The net benefit is that developers can code their applications using ScramFS without having to worry about storage inconsistencies between different operating systems and storage file systems.

File content features

Decryption and encryption on-the-fly, behind the scenes

ScramFS commands Read() and Write() will automatically decrypt and encrypt data on demand. The specific design features that make this possible is described in our Encryption Deep Dive, but the benefits can be summarised as:

  • Delay free: no need to decrypt an entire file before accessing it.
  • Space efficient: no need to write temporary files to disk.
  • Avoid leakage: no leakage of plaintext to disk.
  • Minimal impact: all the encryption and decryption happens behind the scenes, so users don’t notice any difference.

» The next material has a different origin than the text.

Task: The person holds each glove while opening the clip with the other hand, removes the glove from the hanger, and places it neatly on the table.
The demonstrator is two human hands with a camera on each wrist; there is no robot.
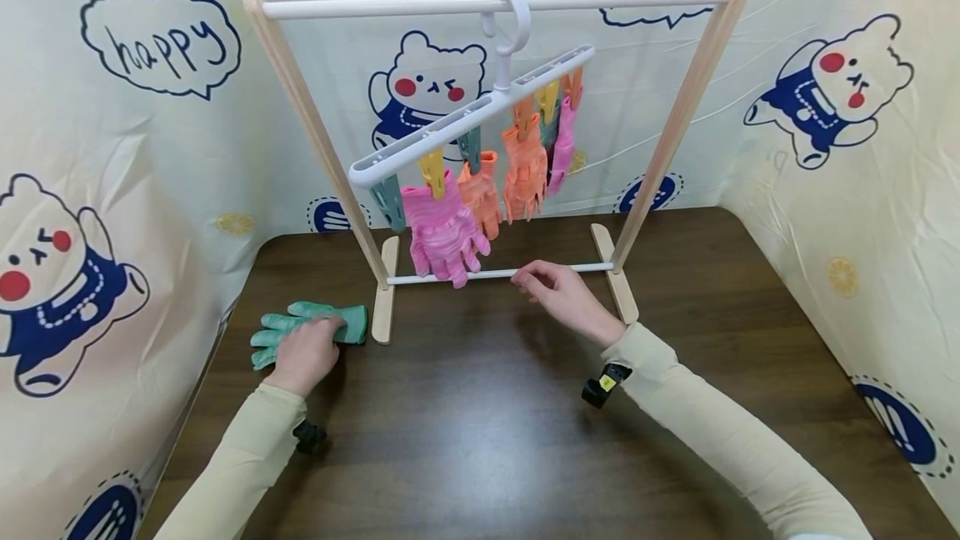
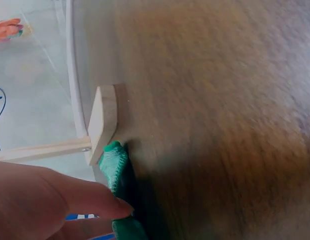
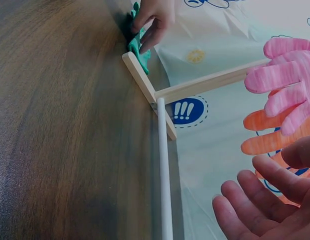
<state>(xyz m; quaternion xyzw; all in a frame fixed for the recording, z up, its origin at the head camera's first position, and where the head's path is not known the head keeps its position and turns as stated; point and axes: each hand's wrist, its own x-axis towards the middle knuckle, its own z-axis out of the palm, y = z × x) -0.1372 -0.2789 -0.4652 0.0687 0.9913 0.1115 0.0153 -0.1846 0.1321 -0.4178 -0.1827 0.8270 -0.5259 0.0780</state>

Random access: seek, read and write

ScramFS supports random access: seeking to various locations within a file and reading and writing. This functionality mirrors the functionality provided by standard filesystems.

Additionally, the seek operation is fast: it is not necessary for ScramFS to read the entire file up to the point being sought.

This makes it possible to perform advanced tasks such as playing an encrypted MP4 video file, which requires random access.

Two forensic time stamps

ScramFS implements two special time stamps that are authenticated – meaning they cannot be forged and therefore can be used for forensic purposes.

  • File creation time
  • File modification time

These two time stamps are independent from the time stamps provided by underlying storage. Therefore these time stamps are preserved if the underlying ciphertext files are copied from one storage file system to another.